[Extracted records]

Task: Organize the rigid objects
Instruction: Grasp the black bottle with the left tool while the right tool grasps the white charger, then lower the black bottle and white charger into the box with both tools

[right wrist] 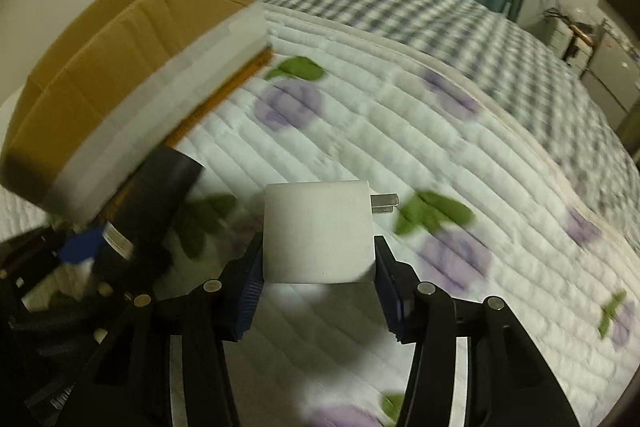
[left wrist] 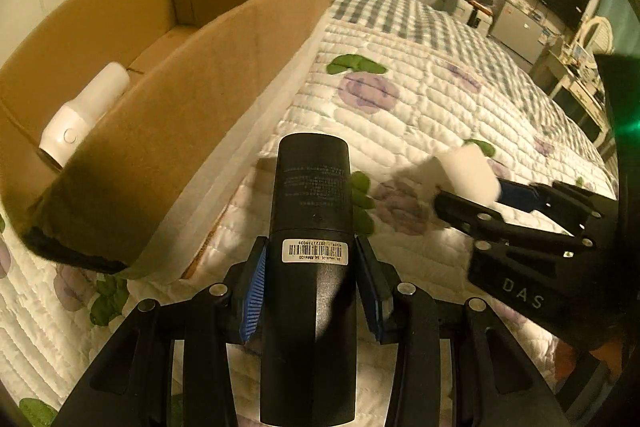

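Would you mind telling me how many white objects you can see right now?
2. A white bottle-like device lies inside the cardboard box; a white charger sits clamped in the right gripper. The box walls may hide others.

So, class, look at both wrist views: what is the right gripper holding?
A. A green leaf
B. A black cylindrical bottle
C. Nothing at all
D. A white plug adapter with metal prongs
D: in the right wrist view the right gripper is closed on a white plug adapter with its prongs sticking out to the side, while the black bottle sits in the left gripper.
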The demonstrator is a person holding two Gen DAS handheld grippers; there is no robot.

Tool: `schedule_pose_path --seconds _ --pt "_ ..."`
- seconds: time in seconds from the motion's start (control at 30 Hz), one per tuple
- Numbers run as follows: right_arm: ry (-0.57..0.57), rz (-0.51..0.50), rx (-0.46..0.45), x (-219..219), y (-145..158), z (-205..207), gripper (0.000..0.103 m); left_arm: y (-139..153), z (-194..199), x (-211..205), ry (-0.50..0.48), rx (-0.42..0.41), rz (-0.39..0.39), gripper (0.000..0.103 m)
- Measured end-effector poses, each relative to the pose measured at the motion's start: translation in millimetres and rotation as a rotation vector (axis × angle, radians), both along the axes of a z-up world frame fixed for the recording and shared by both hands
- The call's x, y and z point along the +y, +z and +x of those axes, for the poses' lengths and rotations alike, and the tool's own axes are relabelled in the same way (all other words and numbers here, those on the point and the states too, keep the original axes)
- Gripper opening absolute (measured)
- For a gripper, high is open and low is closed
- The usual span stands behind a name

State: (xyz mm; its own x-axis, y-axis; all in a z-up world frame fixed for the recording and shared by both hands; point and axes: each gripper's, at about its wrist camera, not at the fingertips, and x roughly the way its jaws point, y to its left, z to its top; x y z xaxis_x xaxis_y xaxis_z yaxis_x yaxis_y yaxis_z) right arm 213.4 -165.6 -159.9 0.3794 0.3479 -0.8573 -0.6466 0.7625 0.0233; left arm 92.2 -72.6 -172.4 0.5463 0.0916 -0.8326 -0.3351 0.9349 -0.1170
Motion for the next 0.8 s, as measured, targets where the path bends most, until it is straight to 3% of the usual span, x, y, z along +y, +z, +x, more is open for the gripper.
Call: schedule_pose_path --seconds 0.13,0.37,0.63,0.8 --pt "-0.093 -0.040 -0.020 -27 5 -2 0.050 10 -8 -4 -0.031 -0.016 -0.006 0.042" --pt "-0.191 -0.050 -0.116 -51 54 -38 0.050 40 -29 -7 -0.079 -0.077 -0.035 0.042" --pt "-0.246 -0.097 -0.211 -55 109 -93 0.050 111 -55 10 -0.101 -0.242 -0.063 0.042" --pt "-0.235 -0.085 -0.307 -37 161 -121 0.050 155 -67 35 -0.121 -0.326 -0.058 0.042"
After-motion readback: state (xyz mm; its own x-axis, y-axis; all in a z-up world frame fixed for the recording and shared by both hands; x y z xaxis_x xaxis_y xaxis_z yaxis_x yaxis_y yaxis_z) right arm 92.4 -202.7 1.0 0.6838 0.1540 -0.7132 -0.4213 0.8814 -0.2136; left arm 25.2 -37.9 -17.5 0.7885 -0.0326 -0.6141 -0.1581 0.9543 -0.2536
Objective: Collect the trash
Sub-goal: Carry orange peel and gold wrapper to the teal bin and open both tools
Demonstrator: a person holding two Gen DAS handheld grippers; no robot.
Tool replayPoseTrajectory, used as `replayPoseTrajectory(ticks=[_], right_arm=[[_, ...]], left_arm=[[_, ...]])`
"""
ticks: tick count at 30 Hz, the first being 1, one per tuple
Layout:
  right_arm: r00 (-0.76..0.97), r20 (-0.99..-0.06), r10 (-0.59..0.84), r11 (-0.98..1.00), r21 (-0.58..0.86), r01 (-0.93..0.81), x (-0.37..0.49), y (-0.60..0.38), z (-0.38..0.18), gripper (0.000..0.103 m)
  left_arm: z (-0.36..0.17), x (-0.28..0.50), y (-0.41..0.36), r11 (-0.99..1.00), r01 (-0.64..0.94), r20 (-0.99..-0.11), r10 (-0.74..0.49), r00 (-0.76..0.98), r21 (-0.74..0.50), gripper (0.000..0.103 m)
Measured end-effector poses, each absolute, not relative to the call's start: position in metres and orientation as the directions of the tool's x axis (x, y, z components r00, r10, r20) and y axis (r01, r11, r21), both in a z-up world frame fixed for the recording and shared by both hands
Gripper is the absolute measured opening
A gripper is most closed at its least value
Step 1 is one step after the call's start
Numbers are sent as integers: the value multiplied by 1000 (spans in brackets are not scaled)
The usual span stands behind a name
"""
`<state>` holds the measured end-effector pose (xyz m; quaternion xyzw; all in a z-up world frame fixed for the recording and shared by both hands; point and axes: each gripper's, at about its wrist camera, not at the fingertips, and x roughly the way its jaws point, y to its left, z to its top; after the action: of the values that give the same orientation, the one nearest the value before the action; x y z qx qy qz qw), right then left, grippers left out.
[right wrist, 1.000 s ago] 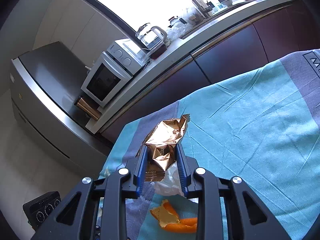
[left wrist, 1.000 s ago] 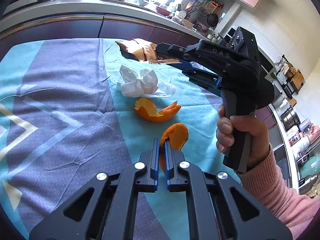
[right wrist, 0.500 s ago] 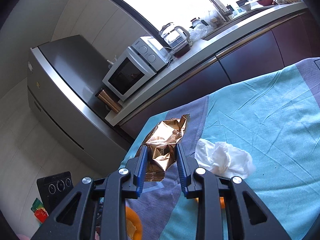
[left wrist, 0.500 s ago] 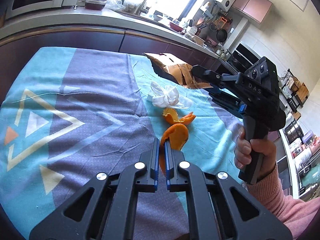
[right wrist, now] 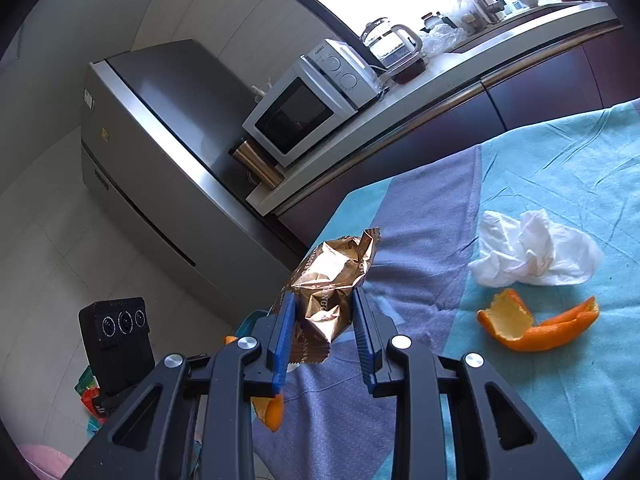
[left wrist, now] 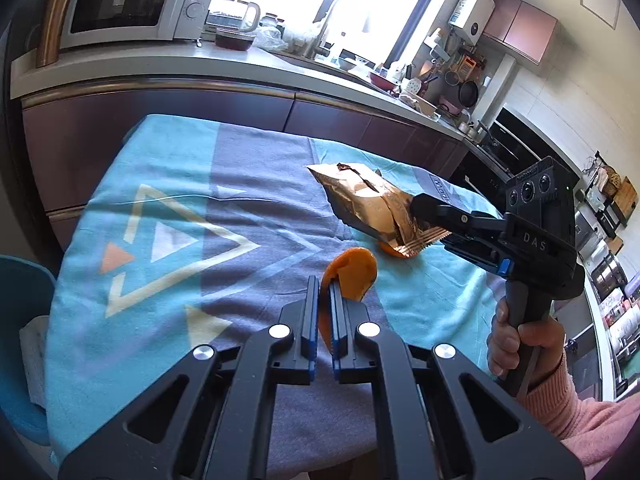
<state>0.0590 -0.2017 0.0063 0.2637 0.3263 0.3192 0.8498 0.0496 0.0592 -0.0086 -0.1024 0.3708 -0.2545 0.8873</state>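
Trash, four pieces in view, two in hand and two lying loose.

1. Orange peel piece: pinched edge-on in the left claw, whose jaws are all but shut on the thin rind. It stands up beyond the fingertips, clear of the tablecloth, so it appears to be in carriage rather than at rest.

2. Gold foil snack wrapper: clamped in the right claw, jaws partly closed to the width of the crumpled foil. Held by its crimped end, open end forward and off the surface. In the left wrist view it hangs in the air to the right of the peel piece, a little farther off.

3. Crumpled white tissue: lies on the turquoise part of the cloth, far right in the right wrist view. Not yet collected.

4. Curled orange peel: lies just near of the tissue, close by it; contact cannot be judged. Not yet collected.

Judgement: both claws are loaded so one trip can clear two items. No bin is visible. Items 3 and 4 need another pass.

Handling note: the peel is held by a narrow edge and could slip if jolted.
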Motion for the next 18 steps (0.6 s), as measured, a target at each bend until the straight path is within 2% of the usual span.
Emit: replayPoseTrajectory(ticks=[18], right_arm=[[457, -404, 792, 601, 642, -475, 56, -124, 2, 27]], left_arm=[[-3, 13, 147, 914, 214, -615, -393, 684, -346, 5]])
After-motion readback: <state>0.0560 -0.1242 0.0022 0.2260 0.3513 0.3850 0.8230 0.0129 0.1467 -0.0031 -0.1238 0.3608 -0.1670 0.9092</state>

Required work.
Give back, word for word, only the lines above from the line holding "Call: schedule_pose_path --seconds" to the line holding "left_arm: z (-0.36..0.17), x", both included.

Response for this exercise.
Call: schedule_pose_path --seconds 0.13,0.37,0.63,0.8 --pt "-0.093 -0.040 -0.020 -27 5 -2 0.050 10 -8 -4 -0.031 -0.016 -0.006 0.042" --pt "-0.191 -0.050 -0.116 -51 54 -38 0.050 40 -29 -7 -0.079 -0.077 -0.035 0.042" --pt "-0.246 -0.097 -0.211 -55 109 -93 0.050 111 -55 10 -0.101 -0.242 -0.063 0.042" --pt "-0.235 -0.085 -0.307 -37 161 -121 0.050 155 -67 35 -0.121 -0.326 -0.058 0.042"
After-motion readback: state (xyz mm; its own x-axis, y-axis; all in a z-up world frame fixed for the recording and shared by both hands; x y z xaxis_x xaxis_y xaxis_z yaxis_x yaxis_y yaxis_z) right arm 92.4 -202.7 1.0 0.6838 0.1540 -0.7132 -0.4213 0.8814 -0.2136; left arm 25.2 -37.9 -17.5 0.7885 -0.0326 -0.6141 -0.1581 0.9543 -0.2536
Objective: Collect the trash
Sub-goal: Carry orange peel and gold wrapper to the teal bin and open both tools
Demonstrator: a person holding two Gen DAS handheld grippers; no robot.
Tool replayPoseTrajectory, used as `replayPoseTrajectory(ticks=[_], right_arm=[[_, ...]], left_arm=[[_, ...]])`
"""
ticks: tick count at 30 Hz, the first being 1, one per tuple
Layout:
  right_arm: r00 (-0.76..0.97), r20 (-0.99..-0.06), r10 (-0.59..0.84), r11 (-0.98..1.00), r21 (-0.58..0.86), r01 (-0.93..0.81), x (-0.37..0.49), y (-0.60..0.38), z (-0.38..0.18), gripper (0.000..0.103 m)
  left_arm: z (-0.36..0.17), x (-0.28..0.50), y (-0.41..0.36), r11 (-0.99..1.00), r01 (-0.64..0.94), r20 (-0.99..-0.11), r10 (-0.74..0.49), r00 (-0.76..0.98), r21 (-0.74..0.50), gripper (0.000..0.103 m)

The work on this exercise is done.